Bayesian Quickstart Training
============================
"""

# %% md
# This is the first half of a Bayesian version of the classification problem from this Pytorch Quickstart tutorial:
# https://pytorch.org/tutorials/beginner/basics/quickstart_tutorial.html
#
# We strongly recommend reading the Pytorch quick start first to familiarize yourself with the problem.
# We include many of the comments from the Pytorch example, but assume the reader is familiar with model definitions
# and parameter optimization in Pytorch.
# In their tutorial, Pytorch implements a fully connected deterministic neural network to learn a classification of
# articles of clothing.

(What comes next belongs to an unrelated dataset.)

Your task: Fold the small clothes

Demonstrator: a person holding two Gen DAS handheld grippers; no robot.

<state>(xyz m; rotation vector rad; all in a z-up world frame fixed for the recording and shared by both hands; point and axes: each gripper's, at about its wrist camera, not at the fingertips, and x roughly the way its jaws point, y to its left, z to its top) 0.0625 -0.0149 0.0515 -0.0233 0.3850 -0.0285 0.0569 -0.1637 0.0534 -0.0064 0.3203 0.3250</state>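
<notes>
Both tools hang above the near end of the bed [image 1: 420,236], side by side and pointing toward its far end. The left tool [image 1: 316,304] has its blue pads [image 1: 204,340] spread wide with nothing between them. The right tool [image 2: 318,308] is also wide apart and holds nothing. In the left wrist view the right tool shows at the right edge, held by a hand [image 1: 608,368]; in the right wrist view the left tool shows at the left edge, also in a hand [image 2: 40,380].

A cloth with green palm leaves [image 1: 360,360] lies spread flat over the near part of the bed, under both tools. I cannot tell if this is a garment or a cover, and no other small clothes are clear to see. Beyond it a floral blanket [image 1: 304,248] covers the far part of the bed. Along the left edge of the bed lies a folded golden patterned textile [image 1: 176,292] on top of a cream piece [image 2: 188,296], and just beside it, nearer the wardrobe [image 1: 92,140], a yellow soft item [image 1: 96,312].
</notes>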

Here, we implement a fully connected *Bayesian* neural network to learn the same classification.
#
# We import all the same packages, with the addition of UQpy's scientific machine learning module.
# Note that this demo requires the ``torchvision`` package.

# %%

import torch
from torch import nn
from torch.utils.data import DataLoader
from torchvision import datasets
from torchvision.transforms import ToTensor
import UQpy.scientific_machine_learning as sml

# %% md
# The FashionMNIST dataset :cite:`xiao2017fashionMNIST` and dataloaders for our Bayesian classifier are identical to those used in the
# deterministic case.

# %%

# Download training data from open datasets.
training_data = datasets.FashionMNIST(
    root="data",
    train=True,
    download=True,
    transform=ToTensor(),
)

# Download test data from open datasets.
test_data = datasets.FashionMNIST(
    root="data",
    train=False,
    download=True,
    transform=ToTensor(),
)

batch_size = 64
# Create data loaders.
train_dataloader = DataLoader(training_data, batch_size=batch_size)
test_dataloader = DataLoader(test_data, batch_size=batch_size)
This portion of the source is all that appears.